● **EXERCISE**: For the listing below, return the line containing "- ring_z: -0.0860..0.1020", the line containing "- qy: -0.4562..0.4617", and all lines in between, exactly as written and nothing else.
SUPPLIED DATA section start
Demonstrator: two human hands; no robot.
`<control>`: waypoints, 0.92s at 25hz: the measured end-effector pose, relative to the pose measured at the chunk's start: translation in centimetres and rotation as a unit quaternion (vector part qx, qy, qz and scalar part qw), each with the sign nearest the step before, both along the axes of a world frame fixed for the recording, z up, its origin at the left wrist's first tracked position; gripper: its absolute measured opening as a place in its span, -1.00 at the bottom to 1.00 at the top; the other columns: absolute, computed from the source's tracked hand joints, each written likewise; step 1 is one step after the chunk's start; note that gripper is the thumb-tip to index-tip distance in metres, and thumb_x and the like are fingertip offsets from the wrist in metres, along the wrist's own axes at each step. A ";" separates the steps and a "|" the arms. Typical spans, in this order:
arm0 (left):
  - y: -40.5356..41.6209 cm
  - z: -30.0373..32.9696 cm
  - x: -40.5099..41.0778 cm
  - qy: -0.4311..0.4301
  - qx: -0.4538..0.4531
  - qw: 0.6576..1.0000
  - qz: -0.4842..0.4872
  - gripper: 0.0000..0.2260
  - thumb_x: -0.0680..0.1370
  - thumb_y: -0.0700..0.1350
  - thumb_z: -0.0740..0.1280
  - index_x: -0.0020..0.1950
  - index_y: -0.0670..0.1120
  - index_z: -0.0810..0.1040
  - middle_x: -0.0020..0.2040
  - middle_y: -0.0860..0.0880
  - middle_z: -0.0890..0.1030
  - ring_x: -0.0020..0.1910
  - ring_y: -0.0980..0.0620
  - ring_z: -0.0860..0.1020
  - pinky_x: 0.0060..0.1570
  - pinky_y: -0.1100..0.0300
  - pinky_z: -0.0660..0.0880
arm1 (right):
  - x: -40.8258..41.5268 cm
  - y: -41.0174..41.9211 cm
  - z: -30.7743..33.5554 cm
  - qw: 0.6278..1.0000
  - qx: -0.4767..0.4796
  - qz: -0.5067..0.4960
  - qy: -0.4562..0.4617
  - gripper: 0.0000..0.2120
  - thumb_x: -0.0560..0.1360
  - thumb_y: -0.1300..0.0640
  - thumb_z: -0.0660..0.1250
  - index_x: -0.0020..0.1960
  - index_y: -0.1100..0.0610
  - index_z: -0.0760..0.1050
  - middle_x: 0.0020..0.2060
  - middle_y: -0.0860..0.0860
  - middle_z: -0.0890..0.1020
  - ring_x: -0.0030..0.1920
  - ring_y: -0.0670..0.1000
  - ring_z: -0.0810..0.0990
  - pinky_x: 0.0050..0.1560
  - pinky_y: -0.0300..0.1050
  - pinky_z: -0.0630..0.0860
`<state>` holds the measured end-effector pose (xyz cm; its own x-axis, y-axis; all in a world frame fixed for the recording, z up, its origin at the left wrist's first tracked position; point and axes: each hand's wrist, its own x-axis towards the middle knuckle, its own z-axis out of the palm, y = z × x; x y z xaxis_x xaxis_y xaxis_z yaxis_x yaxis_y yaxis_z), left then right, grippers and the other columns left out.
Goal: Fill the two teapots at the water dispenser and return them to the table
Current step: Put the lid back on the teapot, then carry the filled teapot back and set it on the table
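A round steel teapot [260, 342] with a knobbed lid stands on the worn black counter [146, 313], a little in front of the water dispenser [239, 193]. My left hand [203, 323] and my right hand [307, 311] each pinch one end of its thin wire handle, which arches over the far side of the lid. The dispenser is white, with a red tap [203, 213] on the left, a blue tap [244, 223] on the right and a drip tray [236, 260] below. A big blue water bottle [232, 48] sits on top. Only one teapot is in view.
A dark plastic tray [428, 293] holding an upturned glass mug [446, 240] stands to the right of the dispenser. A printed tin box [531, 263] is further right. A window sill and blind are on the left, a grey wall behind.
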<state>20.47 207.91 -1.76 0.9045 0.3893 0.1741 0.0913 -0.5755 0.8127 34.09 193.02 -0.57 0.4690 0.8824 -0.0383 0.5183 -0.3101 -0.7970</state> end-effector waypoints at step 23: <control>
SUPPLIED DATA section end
● **RESPONSE**:
  - ring_z: -0.0860..0.1020
  - pinky_x: 0.0060..0.1570
  - pinky_y: -0.1100..0.0300
  - pinky_z: -0.0660..0.0880
arm1 (right):
  - x: -40.8258..41.5268 cm
  - y: -41.0174..41.9211 cm
  - z: -30.7743..33.5554 cm
  - qw: 0.6278..1.0000
  - qx: -0.4767..0.4796
  - qz: -0.5067..0.4960
  - qy: -0.4562..0.4617

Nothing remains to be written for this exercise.